The writer of a recent article in Canada’s National Post is troubled by a report that about 20% of parents aged 18 through 42 still spank their children. “Is that even legal?” asks Sharon Kirkey. Thankfully, I’m well past the age where I have to wonder if that insistent knocking on my door is Children’s Aid making a friendly visit, but research shows corporal punishment was not just an acceptable option in my generation. It remains acceptable today, especially among those who were themselves spanked as children.
Now, that’s interesting. It strongly suggests those who have actually experienced spanking believe it has its merits.
Still Legal
As it turns out, though there is mounting pressure to change Canadian law, it’s still legal to spank a child aged two through twelve provided you are not motivated by anger, frustration or an abusive personality. That caveat seems both prudent and biblical, if a little difficult for any party not present in the home to assess after the fact.
One way to reduce the temptation to discipline emotionally is to observe and follow the scriptural pattern. I came across a letter from a woman to her pastor this week describing a domestic situation where her husband does not spank the children, but she does.
That got me thinking. Her strategy seems unlikely to end well.

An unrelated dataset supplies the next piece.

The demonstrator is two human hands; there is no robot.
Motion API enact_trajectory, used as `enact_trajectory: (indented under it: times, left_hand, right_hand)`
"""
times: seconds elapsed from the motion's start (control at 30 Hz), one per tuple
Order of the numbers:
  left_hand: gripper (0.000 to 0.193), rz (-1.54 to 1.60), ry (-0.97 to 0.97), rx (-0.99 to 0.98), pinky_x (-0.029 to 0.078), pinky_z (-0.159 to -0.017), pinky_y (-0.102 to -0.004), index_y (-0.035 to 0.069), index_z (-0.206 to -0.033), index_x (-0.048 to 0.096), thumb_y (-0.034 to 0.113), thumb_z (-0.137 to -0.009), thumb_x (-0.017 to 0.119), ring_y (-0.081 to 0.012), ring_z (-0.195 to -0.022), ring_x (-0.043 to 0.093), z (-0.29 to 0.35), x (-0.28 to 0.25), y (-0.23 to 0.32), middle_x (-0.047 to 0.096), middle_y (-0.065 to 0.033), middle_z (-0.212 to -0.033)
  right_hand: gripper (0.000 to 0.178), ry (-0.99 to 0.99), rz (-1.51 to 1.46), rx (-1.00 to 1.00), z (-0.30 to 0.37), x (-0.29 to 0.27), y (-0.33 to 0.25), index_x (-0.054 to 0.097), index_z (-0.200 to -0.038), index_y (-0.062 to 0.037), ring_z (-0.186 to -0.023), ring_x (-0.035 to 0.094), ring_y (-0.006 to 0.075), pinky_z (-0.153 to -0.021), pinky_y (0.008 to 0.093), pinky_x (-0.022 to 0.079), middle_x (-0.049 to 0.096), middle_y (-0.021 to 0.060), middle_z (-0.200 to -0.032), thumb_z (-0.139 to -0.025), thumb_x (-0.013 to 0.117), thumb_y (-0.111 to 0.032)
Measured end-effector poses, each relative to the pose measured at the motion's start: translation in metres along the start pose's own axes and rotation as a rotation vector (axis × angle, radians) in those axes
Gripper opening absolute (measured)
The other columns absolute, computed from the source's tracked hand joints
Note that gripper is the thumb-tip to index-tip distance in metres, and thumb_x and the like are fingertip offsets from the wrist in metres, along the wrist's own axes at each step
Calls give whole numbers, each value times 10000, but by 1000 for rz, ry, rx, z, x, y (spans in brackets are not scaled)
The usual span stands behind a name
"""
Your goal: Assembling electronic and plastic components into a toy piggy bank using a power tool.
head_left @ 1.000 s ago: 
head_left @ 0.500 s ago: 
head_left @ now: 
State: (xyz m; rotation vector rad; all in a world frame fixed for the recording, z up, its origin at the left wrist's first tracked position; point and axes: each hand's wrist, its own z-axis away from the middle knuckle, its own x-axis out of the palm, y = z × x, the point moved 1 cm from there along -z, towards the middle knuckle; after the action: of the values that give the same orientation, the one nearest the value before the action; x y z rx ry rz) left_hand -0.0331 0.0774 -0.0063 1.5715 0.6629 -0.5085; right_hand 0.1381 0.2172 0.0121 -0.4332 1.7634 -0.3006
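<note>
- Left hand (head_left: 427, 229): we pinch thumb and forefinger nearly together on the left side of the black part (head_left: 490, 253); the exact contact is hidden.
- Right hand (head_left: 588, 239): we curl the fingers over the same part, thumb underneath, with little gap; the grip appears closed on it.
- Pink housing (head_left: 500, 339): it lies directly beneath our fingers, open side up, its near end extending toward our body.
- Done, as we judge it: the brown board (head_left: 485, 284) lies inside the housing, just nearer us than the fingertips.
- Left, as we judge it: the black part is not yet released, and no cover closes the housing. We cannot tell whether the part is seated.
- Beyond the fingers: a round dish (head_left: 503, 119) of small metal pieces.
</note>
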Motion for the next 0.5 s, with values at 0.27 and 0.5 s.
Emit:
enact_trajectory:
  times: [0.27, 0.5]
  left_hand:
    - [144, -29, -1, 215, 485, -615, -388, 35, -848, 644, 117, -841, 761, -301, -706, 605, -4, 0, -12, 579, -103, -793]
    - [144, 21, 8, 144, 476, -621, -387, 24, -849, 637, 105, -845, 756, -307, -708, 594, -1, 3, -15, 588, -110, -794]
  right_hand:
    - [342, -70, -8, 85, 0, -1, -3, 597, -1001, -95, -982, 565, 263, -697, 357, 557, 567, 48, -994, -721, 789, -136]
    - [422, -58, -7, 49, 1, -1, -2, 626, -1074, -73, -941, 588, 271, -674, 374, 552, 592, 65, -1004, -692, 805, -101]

You really need both parents on the same page, backing one another’s plays.
Looking Back Not in Anger
My mother never spanked us. I gave that no thought at the time but in hindsight, it was a wise move. It’s certainly the pattern of the Bible. I cannot think of a single scripture reference that might make a woman responsible for the physical discipline of her children. In our English Bibles, every instance of “the rod” in wisdom literature that mentions the person doing the spanking uses the pronoun “he”. That may be more interpretation than translation, but I don’t think so. Those proverbs are all addressed to “my son” and “my sons”, and come at the world consistently from a male perspective. That’s not to say women can’t get good advice from the book of Proverbs, but it’s coming to them second-hand.
This is consistent with everything we find elsewhere in scripture on the subject. Deuteronomy 8:5 is not a command, but it conforms to the pattern: “As a man disciplines his son, the Lord your God disciplines you.” In Israel’s homes, that seems to have been the expectation. Giving orders and enforcing them was primarily Dad’s job.
What Son is There?
The same holds true in the NT: it’s Dad dealing with problem behavior, not Mom. Hebrews asks, “What son is there whom his father does not discipline? We have had earthly fathers who disciplined us and we respected them.”

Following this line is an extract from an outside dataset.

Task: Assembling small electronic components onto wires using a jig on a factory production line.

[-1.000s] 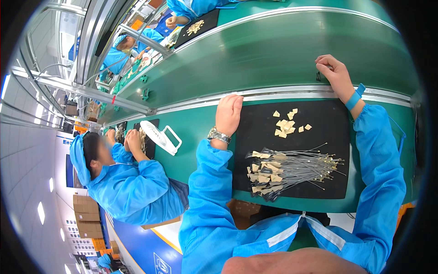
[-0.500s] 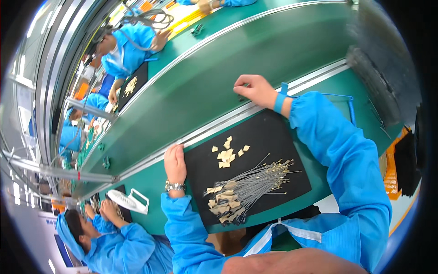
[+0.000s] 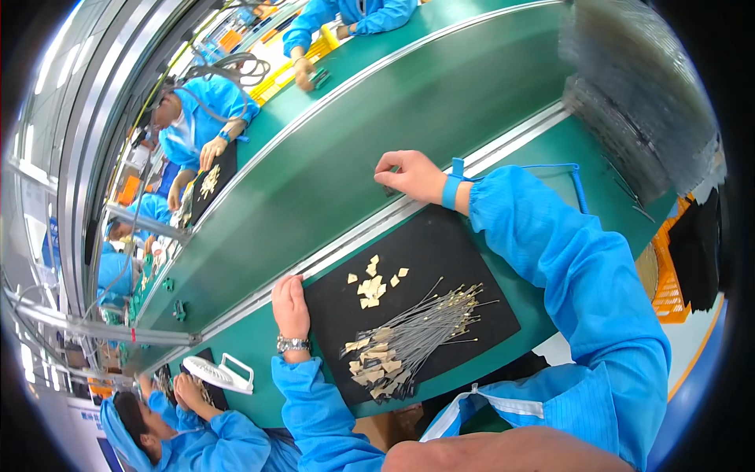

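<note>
My right hand (image 3: 412,177), a blue strap around its wrist, reaches over the green belt (image 3: 338,189) past the metal rail. Its fingers are pinched together; a small dark thing shows under the fingertips, too small to make out. My left hand (image 3: 291,308), with a metal-banded watch, lies at the left edge of a black mat (image 3: 440,244), fingers stretched out and holding nothing. On the mat lies a bundle of thin grey cables (image 3: 431,329) with beige tabs at one end. Several loose beige pieces (image 3: 372,289) are scattered above the bundle.
A metal rail (image 3: 346,237) runs between my bench and the belt. A white handled object (image 3: 216,373) stands to the left, near a co-worker (image 3: 197,433). Other co-workers sit across the belt. A grey plastic-wrapped block (image 3: 629,110) stands far right, beside an orange crate (image 3: 668,275).
The view has shifted slightly, so the bench appears lower and further left. My right hand stays pinched over the belt and my left stays at the mat's edge. Co-workers across the belt have moved their arms.
</note>
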A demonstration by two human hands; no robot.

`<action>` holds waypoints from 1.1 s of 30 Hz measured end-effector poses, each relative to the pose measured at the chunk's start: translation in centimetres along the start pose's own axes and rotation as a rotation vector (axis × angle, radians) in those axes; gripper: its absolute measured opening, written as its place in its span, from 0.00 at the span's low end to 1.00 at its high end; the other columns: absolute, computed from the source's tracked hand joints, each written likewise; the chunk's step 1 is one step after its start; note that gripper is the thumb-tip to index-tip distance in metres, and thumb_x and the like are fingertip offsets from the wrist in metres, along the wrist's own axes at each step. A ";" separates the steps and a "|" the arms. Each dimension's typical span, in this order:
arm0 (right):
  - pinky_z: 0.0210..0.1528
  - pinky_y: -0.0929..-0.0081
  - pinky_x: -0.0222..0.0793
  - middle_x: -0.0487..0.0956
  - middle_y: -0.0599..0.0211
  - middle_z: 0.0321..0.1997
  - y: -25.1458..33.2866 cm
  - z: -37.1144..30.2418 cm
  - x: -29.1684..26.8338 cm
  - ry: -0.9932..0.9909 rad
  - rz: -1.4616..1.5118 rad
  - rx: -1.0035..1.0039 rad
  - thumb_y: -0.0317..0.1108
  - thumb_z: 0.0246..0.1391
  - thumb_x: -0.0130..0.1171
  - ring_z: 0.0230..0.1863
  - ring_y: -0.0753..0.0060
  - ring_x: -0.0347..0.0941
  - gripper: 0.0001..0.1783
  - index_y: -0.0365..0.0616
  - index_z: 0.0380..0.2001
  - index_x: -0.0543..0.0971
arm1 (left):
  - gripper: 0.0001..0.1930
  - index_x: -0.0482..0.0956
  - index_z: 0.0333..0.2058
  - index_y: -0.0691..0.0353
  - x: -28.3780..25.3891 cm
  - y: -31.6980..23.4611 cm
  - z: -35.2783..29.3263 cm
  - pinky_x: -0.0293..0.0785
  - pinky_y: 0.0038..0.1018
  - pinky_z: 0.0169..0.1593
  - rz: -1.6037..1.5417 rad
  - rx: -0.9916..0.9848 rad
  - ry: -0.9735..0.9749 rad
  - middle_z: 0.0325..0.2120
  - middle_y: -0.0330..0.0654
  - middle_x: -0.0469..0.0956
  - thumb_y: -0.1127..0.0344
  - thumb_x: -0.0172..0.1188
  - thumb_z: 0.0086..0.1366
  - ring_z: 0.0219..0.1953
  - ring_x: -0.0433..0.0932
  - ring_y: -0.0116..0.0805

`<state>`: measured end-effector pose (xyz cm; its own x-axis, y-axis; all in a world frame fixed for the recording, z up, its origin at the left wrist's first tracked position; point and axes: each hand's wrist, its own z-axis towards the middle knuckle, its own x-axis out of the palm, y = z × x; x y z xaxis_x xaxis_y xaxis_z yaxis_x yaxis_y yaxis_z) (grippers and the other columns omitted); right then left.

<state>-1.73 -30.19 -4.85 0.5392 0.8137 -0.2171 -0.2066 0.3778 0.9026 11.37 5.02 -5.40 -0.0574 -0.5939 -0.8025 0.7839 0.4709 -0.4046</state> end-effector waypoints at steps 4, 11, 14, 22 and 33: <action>0.40 0.72 0.72 0.81 0.61 0.29 -0.2 -0.1 -0.4 0.006 0.009 0.030 0.37 0.53 0.61 0.34 0.68 0.78 0.12 0.38 0.33 0.81 | 0.15 0.81 0.37 0.66 0.2 -0.2 0.4 0.69 0.38 0.48 0.028 0.049 -0.014 0.37 0.50 0.78 0.63 0.48 0.70 0.42 0.75 0.49; 0.39 0.77 0.71 0.79 0.67 0.29 -0.8 0.2 -0.4 0.027 -0.009 -0.016 0.34 0.56 0.60 0.33 0.78 0.74 0.09 0.37 0.33 0.79 | 0.12 0.81 0.36 0.64 0.4 -0.1 0.4 0.71 0.40 0.47 0.033 0.090 -0.046 0.37 0.48 0.79 0.62 0.53 0.67 0.41 0.75 0.50; 0.40 0.78 0.69 0.77 0.71 0.30 -1.0 0.3 -0.7 0.046 -0.071 -0.007 0.33 0.57 0.59 0.34 0.81 0.71 0.09 0.37 0.33 0.78 | 0.09 0.81 0.34 0.62 0.4 -0.3 0.5 0.71 0.39 0.46 0.032 0.103 -0.065 0.37 0.46 0.79 0.63 0.55 0.65 0.40 0.75 0.49; 0.39 0.77 0.67 0.77 0.71 0.30 -0.9 0.3 -0.3 0.053 0.024 0.044 0.35 0.57 0.59 0.34 0.78 0.70 0.10 0.38 0.34 0.77 | 0.10 0.81 0.34 0.62 0.1 -0.5 0.3 0.71 0.38 0.44 0.030 0.074 -0.080 0.36 0.45 0.79 0.62 0.56 0.66 0.38 0.75 0.48; 0.39 0.79 0.65 0.75 0.73 0.29 -0.8 0.2 -0.2 0.043 0.036 0.063 0.34 0.57 0.59 0.33 0.81 0.68 0.10 0.37 0.33 0.77 | 0.11 0.82 0.33 0.62 0.3 -0.3 0.3 0.70 0.37 0.45 0.013 0.101 -0.098 0.36 0.43 0.79 0.62 0.56 0.66 0.38 0.74 0.46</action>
<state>-1.54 -30.72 -5.43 0.4964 0.8451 -0.1985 -0.1724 0.3201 0.9316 11.30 4.50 -5.37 0.0100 -0.6509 -0.7591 0.8428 0.4140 -0.3439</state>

In scripture, Mom nurtures and Dad disciplines. That’s not to discourage Christian mothers from giving verbal instruction, of course. But the biblical pattern consistently assigns corrective measures to the husband, and biblical discipline is sometimes physical. Efforts by modern interpreters to make “the rod” a mere metaphor fail miserably when they hit Proverbs 23:13-14: “If you strike him with a rod, he will not die.” If there’s a less figurative way to put that, I can’t think what it might be.
A Practical Consideration
Further, when we consider the temptation to spank angrily or out of frustration, I suspect a mother finds herself in that position a great deal more often than any father. In most non-dysfunctional homes, Mom has considerably more direct involvement in raising small children on a daily basis than Dad. I doubt this is the case with secular millennials who spank, but I can’t think of a single family in my church that has an infant in day care. Mom is home with them. She may go back to work when they hit school age, but in more than a few Christian homes, that’s not the case. Who spends more time dealing with the “terrible twos”: Mom or Dad? That puts a mother under more frequent pressure to lose her cool. Ninety percent of the time, proximity means a mother is going to find herself more frequently tempted to irritation with her children than her husband.

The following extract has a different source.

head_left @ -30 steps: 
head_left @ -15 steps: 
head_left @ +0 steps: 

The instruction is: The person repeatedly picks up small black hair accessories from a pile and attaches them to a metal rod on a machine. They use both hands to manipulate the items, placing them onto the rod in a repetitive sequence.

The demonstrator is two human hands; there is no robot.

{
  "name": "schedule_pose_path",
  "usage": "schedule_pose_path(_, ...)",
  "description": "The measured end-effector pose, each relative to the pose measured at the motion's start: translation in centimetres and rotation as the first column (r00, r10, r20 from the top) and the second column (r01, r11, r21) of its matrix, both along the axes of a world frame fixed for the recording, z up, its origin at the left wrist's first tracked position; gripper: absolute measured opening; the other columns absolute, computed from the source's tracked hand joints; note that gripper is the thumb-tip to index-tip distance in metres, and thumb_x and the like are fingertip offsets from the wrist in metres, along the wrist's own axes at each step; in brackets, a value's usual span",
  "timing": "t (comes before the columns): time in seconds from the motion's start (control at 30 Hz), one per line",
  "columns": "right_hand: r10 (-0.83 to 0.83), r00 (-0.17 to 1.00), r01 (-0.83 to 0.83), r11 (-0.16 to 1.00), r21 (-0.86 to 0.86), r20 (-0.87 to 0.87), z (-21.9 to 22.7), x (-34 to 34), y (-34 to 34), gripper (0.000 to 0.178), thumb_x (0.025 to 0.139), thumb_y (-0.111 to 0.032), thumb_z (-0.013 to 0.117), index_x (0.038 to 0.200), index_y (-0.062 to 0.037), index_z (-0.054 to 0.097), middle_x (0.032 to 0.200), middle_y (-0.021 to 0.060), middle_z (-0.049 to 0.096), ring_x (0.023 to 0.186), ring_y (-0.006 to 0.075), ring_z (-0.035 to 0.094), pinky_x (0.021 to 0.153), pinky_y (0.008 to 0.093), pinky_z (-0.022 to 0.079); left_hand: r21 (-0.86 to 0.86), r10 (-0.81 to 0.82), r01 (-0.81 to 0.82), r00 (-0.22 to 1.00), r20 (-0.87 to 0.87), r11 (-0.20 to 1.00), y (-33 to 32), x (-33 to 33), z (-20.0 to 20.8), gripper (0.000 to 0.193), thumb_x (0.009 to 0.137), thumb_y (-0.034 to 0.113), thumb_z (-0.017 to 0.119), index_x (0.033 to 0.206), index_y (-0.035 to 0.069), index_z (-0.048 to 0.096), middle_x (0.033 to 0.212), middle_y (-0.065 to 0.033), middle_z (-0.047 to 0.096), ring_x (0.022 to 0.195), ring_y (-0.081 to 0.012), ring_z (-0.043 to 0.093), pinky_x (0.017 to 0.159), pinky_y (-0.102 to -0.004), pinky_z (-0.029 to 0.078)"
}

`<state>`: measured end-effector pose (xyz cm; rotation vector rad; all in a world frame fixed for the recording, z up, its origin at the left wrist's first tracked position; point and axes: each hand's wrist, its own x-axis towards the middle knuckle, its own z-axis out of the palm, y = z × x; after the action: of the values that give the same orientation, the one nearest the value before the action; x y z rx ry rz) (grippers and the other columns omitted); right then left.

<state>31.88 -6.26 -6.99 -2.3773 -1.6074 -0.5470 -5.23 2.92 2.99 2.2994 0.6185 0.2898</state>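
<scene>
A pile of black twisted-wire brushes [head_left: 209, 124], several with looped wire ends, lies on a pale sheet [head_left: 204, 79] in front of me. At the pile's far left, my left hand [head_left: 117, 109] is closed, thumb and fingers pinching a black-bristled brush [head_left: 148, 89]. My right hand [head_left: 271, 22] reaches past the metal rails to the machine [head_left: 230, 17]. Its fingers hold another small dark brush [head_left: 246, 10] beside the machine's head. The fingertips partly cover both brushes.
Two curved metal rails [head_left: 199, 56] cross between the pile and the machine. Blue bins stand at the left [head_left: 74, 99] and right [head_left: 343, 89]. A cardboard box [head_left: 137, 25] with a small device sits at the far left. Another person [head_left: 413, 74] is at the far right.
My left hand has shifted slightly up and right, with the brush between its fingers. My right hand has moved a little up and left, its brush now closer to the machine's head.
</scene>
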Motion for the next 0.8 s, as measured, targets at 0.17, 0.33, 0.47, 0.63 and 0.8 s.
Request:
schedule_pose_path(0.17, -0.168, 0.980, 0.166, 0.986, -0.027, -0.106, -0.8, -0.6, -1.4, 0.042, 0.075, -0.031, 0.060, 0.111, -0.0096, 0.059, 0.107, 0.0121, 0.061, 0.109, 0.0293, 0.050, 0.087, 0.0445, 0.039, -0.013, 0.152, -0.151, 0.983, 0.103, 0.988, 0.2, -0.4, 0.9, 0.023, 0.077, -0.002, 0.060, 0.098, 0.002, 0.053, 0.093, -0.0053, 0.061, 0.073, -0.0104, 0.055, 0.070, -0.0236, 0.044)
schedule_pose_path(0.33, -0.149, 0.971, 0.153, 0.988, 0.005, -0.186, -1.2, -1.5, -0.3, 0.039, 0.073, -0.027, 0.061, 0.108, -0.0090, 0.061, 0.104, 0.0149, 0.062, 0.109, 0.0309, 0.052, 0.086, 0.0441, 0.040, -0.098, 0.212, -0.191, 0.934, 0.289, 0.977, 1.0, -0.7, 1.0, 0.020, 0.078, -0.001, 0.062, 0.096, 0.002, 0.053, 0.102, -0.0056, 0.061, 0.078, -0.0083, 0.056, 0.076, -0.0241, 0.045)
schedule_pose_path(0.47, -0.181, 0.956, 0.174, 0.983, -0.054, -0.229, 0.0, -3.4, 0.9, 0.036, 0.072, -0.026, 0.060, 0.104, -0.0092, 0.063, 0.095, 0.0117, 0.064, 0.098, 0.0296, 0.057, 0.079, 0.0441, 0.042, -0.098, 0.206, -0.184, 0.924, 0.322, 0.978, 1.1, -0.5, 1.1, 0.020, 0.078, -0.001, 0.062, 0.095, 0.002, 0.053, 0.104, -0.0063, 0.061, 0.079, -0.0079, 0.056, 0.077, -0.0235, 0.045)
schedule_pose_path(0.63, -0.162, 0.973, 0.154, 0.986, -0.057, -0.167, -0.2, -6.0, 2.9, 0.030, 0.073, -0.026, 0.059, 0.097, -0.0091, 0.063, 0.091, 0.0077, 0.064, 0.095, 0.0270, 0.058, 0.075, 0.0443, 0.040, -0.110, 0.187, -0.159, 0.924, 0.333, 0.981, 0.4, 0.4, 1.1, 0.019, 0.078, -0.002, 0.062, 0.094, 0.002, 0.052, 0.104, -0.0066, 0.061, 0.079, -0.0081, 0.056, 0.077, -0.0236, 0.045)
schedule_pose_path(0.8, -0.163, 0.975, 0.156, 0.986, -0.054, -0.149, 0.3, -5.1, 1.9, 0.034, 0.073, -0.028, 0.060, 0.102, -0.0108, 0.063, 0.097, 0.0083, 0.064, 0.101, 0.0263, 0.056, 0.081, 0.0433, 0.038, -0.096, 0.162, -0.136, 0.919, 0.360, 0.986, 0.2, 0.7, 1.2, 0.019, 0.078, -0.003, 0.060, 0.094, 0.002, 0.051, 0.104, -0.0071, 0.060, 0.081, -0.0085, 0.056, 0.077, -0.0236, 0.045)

There’s also a practical consideration. Once I was six or seven, I very much doubt my mom could have gotten enough mustard on the strap to get my attention even if she had been inclined to spank. Asking a small-ish woman to deal out physical justice to increasingly hulking male offspring just seems like a recipe for trouble. So why start it?
Wait ’til Your Father Gets Home
I can’t recall a single situation in which I was spanked immediately after an offense. Discipline was methodical, never an emotional response to childish provocation. The strap was sort of like the sword of Damocles. It hung there over your head metaphorically when you committed an offense. You knew it loomed in your future and could not be avoided. Most times, you just wanted to get it over with.
There was a procedure: the time out, the call to Dad’s study, the conversation, the open Bible explaining where we went wrong. Finally, the strap, only when it was necessary and never in anger. Dad was a cool customer, and a little distance from the daily chaos of three young boys probably helped. Moreover, I suspect Mom was grateful not to have to deal with all that. There’s good reason “Wait ’til your father gets home” was coined.
That may not work in some households for various reasons. Dad may be a spiritual slouch, a hothead, even unsaved. Mom may have no interest in her partner’s preferences about dealing with misbehavior. But when you’ve got the right dynamic between the parents, I believe leaving discipline to fathers is the way to go. It follows the scriptural pattern, and in my experience it’s very effective.